There’s a one-two punch coming up that could hit seniors right where it hurts.
We’re ALREADY isolated because of the coronavirus. And now, the holidays are coming. For many of us – especially older folks – that’s likely to make us feel even more alone.
The holiday season is often a reminder of those who are no longer with us, either because they’ve moved away or passed on.
In a GOOD year, the “most wonderful time of the year” can feel downright lonely. But in the age of COVID-19, the isolation is likely to be worse than ever.
And new research reveals how that can lead to more than just the seasonal blues. In fact, this hidden factor can put you at direct risk for developing diabetes.
But I’ve also got something else for you today. It’s a way to reverse that risk and get yourself back on track again.
The HIDDEN factor driving up DIABETES risk
You can’t see loneliness. It won’t show up on a blood test or an imaging scan.
But you can sure as heck FEEL it, often heavily. And especially around special occasions such as holidays.
Right now, many of us are separated from our loved ones and cut off from our neighbors as we hunker down to stay safe from the virus. And with seasonal travel pretty much out of the question for at-risk groups such as seniors, it’s about to get a whole lot worse.
That’s where the new study comes in. It reveals that this growing isolation isn’t just concerning because it makes you feel crummy. It could be doing crummy things to your body too.
And in this case, that means sending you straight down the path to type 2 diabetes, according to the study published in the journal Diabetologia.
Loneliness could send you to an early grave
The U.K. study tracked 264 older folks for a dozen years. And researchers found that those volunteers who were lonelier were MUCH likelier to develop diabetes.
Now it’s true that a link doesn’t always mean a cause. But here’s the thing. The researchers knew that, so they dug deeper.
And when it came to the development of diabetes, they found…
- It WASN’T just because loneliness and depression are often linked.
- It ISN’T because lonely people are more likely to eat poorly or drink heavily.
- And it’s NOT because lonely folks are more likely to live alone, and therefore less likely to be prodded into getting care when they need it. (Although pushy spouses DO literally save lives.)
The researchers adjusted for ALL those potential risk factors and others, including smoking, weight, blood pressure, and more.
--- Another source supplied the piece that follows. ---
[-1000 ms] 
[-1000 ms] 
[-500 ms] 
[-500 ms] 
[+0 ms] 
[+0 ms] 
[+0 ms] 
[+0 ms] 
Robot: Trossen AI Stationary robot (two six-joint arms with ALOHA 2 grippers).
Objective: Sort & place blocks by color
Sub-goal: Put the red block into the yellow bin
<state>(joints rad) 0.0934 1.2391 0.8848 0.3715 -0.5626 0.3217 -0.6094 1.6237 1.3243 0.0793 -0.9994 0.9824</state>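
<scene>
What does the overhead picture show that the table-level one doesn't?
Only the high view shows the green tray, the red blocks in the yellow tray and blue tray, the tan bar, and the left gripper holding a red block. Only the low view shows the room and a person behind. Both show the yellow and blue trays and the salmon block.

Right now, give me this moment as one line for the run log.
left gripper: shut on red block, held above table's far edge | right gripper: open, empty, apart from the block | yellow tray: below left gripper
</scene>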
They found that loneliness increased the risk of diabetes on its own, entirely independent of those factors.
That might seem surprising, at first. But other studies have made the link between loneliness and the risk of serious health problems before.
And that includes the most serious one of all. Loneliness may increase your risk of early death by nearly a third.
Making new friends in the middle of the pandemic isn’t an option, of course. But you CAN do something to combat the loneliness and help you feel more connected while waiting for things to get back to normal.
These days it’s easier than ever to reconnect to old friends… high-school sweethearts… the cousin you were so close to as kids… and loved ones who’ve moved away. They’re on the phone, and they’re on Facebook.
Odds are, they’re waiting for someone else to reach out to them, too. So go ahead and make the first move.
Don’t forget video calling, which is closer to the real deal since you can see loved one’s faces. I even have friends who arrange fun activities like watching their favorite T.V. shows or cooking dinner together.
So go ahead and prop your cell phone or laptop up on the counter and get creative. And watch your diabetes risk plummet.